You may say, "I do not object to the deaconess and her work, but I do object to her distinctive dress. I do not believe in a uniform of charity." But let us consider the arguments that can be brought forward in favor of it. It is a distinctive garb because its wearer is a distinctive officer of the Church. Unless she were "set apart" by some uniform immediately and widely recognized how could she have the protection that is accorded her? Alike in every land where she is known, as we have seen, the deaconess can venture into any part of the great cities at any hour, and is invariably treated with respect. There is in the heart of the rudest and most lawless some trace of chivalry which recognizes the self-denying lives of these women. Then, in making her visits, the deaconess finds her dress an introduction that opens doors that would otherwise remain closed to her. It certainly is a convenient and economical garb, that saves a great deal of time and money to the wearer.

Are

not these advantages more than an offset to an ill-defined objection to the dress because it has been associated with women who are alien to our Protestant faith? This is a minor matter, however, and one that can be adjusted at liking.

You may say, "I do not like to think of a woman who is dear to me cut off from the pleasures of home life, and devoted to a life-time of work among those who, in many respects, must be repugnant to her tastes. It does not seem so high and beautiful a life as that which makes home a center, and carries on its activities from there."

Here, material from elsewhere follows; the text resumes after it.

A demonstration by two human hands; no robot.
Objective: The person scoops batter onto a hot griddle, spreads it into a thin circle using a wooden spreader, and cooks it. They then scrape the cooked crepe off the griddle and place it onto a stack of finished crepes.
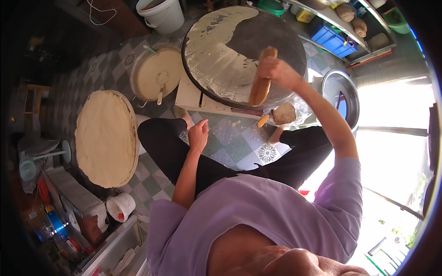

But there are many women debarred from the pleasures of home life by God's direct providence to whom other duties and responsibilities have been allotted. And then this work may not necessarily be for life. It is true that when a Christian woman occupies the position of a deaconess she must relinquish wholly all other pursuits so long as she holds this office. Neither without grave and weighty reasons should she seek to leave it. It is her calling. The period of probation has its uses, not only in making the probationer familiar with the duties and tasks demanded of her, but in giving her time to test the strength of her call to service, that she may not, through enthusiasm, lightly assume the duties of the office, nor as lightly throw them aside.

But if a deaconess is called away to perform her duties as a sister or daughter, or if she desires to marry, she is free to do so, after giving due information to those with whom she is connected in work. Freedom and liberty are in every phase of this office.

As to the highest life for a woman, an archbishop of England well said some years ago, "that whatever life God gives to any woman is the highest life for that woman," and that "in becoming a deaconess a woman devoting herself to this life must believe that it is the highest life for her, and that in it she gives herself wholly to the Lord."[97]

There should be no country like America for the favorable development of the deaconess cause, because in no other have women such large freedom of action, and, if we may believe our friends, they have improved it well. A distinguished English historian has just given us what we are fain to accept as words of just and discriminating praise. "In no other country have women borne so conspicuous a part in the promotion of moral and philanthropic causes.... Their services in dealing with charities and reformatory institutions have been inestimable.... The nation, as a whole, owes to the active benevolence of its women, and their zeal in promoting social reforms, benefits which the customs of continental Europe would scarcely have permitted women to confer.... Those who know the work they have done and are doing in many a noble cause will admire still more their energy, their courage, their devotion. No country seems to owe more to its women than America does, nor to owe to them so much of what is best in social institutions, and in the beliefs that govern conduct."[98]